# Weighting algorithms ensemble learning

Hello. I am really new at working with knime.
I have several questions.

1. How is it possible in knime to weight algorithms (Base Classifier) and combine them as a meta modeling approach?

2. Is it possible to build a stacking ensemble method in knime, instead of using the weka node for stacking?

3. Which loss function is implemented in the gradient boosted tree algorithm in knime and how different is this algorithm to the XGBOOST in R/Phyton?

S.E.

Hello S.E.,

welcome to KNIME!

First regarding your third question: The gradient boosted trees implementation in the KNIME AP is based on the paper "Greedy Function Approximation: A Gradient Boosting Machine" published 2001 by Jerome Friedman. More specifically we use the loss described in the section 4.4 M-Regression of the above mentioned paper for regression. The M-Regression approach is a hybrid of least squares and least absolute deviation allowing to specify the percentage of data that is considered to be inliers (can be set in the Advanced Options tab of the Gradient Boosted Trees Learner (Regression)). For classification we use the algorithm described in section 4.6 of Friedman's paper which essentially performs a K-class logistic gradient boosting (softmax). The differences to XGBoost are quite large because XGBoost uses more sophisticated objective functions that also include a regularization term. It also calculates the tree splits based on the objective function as opposed to least squares. In order to grasp the differences I would suggest to read the Introduction to Boosted Trees (https://xgboost.readthedocs.io/en/latest/model.html).
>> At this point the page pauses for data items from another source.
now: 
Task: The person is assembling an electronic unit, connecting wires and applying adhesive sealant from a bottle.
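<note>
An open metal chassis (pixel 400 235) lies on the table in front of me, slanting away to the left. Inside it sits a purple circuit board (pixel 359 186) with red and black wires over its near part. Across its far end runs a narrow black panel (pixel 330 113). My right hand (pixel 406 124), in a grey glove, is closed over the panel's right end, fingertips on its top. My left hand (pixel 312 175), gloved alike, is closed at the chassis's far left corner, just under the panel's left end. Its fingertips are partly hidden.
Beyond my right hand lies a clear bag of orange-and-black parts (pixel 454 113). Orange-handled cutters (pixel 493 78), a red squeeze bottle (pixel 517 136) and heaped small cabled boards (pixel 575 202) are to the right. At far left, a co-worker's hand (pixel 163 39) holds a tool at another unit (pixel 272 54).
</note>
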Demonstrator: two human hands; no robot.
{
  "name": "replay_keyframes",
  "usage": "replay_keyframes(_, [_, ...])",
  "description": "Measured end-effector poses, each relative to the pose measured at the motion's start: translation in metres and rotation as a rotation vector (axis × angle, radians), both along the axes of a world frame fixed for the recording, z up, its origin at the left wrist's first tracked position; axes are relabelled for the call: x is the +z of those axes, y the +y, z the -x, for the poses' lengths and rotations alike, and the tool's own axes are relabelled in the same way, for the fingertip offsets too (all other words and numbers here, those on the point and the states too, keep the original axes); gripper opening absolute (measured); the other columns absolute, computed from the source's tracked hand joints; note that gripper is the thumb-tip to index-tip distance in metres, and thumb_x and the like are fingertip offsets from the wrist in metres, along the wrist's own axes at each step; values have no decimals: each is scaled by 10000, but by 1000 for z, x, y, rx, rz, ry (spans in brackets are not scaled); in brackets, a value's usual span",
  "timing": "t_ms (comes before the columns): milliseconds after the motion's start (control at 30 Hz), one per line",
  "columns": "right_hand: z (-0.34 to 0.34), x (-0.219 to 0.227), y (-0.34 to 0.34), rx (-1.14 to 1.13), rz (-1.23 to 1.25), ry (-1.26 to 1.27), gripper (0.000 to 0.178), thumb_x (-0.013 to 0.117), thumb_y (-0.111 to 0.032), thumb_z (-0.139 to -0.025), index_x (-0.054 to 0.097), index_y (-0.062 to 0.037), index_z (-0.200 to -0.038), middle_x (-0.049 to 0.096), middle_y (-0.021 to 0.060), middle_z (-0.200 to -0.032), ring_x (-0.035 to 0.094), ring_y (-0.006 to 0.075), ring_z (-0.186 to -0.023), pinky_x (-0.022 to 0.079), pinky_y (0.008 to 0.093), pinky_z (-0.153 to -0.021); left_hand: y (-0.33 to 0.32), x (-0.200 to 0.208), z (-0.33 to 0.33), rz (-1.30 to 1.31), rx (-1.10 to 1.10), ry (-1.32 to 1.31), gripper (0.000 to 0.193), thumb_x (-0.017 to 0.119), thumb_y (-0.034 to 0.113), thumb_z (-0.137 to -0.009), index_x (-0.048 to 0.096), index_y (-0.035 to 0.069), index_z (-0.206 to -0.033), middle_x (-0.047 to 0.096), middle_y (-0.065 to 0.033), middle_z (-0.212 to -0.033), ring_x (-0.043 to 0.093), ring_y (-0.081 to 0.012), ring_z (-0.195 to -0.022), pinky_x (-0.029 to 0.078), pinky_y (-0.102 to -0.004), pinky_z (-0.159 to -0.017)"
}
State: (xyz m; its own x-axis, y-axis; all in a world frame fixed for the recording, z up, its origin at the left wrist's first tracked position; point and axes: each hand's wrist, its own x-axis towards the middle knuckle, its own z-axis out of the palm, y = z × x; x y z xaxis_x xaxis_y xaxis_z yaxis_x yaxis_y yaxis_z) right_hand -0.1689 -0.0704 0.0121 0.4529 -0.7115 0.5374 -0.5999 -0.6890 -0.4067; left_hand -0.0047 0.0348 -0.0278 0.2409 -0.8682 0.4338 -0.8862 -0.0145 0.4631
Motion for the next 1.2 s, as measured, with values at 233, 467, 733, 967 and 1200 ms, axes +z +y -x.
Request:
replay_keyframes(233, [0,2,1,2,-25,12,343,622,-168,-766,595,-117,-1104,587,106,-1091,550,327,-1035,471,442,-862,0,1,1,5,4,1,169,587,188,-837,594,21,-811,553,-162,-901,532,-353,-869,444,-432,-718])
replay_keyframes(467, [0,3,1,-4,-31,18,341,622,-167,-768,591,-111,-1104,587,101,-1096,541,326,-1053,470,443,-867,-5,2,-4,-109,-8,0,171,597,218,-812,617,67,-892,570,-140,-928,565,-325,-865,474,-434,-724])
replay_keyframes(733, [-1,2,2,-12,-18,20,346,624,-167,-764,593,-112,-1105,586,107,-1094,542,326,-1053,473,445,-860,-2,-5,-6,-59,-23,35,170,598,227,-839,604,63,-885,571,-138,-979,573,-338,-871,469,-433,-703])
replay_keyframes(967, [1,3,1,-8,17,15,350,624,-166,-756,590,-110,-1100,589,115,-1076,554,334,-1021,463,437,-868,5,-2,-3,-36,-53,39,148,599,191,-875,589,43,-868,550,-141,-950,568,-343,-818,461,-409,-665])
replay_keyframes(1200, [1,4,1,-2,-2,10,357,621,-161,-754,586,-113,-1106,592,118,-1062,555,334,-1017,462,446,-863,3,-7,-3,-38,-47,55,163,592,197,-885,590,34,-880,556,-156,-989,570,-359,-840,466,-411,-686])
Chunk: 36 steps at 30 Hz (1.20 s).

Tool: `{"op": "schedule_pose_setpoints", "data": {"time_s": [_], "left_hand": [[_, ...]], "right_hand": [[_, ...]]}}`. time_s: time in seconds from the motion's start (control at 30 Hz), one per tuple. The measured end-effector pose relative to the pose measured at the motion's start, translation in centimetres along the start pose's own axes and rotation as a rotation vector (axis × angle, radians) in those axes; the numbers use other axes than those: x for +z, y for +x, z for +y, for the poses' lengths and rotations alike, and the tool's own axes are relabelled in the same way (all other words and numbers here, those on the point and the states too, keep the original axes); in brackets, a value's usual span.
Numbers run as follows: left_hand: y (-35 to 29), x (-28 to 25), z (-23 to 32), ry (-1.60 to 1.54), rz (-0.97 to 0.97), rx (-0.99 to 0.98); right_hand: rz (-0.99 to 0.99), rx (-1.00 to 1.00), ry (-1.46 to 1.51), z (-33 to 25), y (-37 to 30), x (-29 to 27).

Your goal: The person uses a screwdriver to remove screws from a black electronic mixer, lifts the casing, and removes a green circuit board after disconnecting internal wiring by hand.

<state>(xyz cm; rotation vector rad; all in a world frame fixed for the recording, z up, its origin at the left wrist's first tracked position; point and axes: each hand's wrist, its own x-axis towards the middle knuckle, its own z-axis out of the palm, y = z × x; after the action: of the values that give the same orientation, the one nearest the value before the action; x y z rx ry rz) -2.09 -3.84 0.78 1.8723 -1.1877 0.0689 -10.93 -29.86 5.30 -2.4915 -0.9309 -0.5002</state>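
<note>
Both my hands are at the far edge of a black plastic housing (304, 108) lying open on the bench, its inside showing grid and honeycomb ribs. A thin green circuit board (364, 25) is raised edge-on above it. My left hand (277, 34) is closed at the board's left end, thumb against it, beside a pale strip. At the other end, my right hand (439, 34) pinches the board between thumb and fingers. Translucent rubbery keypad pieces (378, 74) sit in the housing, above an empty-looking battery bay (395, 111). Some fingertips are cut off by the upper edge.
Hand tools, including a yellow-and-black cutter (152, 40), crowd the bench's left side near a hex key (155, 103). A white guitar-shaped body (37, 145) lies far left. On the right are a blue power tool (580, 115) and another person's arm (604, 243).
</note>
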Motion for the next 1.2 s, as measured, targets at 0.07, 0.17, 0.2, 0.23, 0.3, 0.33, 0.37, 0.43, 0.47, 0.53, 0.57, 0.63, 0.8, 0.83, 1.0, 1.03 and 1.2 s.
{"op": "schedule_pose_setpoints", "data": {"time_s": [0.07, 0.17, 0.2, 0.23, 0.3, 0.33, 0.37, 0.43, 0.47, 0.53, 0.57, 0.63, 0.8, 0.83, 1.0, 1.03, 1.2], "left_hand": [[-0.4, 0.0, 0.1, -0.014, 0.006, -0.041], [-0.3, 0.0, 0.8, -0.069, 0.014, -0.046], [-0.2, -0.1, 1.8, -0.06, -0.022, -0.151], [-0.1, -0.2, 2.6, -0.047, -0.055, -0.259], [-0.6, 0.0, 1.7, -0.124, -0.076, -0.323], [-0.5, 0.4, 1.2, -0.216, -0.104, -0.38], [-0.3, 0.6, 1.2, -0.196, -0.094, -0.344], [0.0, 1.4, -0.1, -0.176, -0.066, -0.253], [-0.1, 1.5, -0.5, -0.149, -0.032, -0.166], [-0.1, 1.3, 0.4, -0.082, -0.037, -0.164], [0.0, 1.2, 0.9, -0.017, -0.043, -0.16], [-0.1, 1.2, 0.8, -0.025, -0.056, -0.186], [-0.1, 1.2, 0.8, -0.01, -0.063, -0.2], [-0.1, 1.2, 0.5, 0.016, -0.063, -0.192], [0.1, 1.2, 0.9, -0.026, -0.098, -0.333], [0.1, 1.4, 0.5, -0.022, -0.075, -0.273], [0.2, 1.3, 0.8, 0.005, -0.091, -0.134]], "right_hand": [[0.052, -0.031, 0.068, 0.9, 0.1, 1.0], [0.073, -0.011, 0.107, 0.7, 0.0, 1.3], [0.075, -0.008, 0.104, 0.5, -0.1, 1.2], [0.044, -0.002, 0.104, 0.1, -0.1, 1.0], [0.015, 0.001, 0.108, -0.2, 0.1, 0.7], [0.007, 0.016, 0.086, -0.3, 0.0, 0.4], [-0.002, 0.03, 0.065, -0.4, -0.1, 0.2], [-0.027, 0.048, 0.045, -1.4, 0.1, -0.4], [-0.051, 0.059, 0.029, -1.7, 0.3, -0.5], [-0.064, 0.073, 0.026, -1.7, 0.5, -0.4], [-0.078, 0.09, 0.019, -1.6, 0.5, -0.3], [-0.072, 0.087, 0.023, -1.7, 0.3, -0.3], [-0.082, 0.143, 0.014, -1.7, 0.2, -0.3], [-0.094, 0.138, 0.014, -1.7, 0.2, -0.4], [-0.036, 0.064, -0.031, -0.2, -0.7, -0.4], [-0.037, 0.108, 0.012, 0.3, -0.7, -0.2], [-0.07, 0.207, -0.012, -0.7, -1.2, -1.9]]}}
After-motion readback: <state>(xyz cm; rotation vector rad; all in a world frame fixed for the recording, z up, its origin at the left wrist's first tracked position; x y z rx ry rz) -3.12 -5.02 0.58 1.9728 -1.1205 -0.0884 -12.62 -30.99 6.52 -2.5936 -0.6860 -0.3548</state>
You can certainly build a weighted ensemble or stacked ensemble using the KNIME AP but doing so will require some workflow magic because (as far as I know) there are currently no nodes that will accomplish those tasks for you.

Cheers,

Cheers,

S.E.

Stacking is easily implemented in KNIME by combining the probability outputs of the stacked model Predictor nodes with e.g. a Logit regression Learner node. Each model in the stack as well as the combination model (e.g. logit) must use the same target class variable, for the rest everything's allowed.

1 Like

<double post>

I would like to add that the Predictor probabilities as input for the combination function's Learner node must come from predicting the trained set.

Once the stacked model is trained you'll also want to use supplemental Predictor nodes for each model in the stack to output the probabilities for the fresh data set as input for the combination function's Predictor node.

1 Like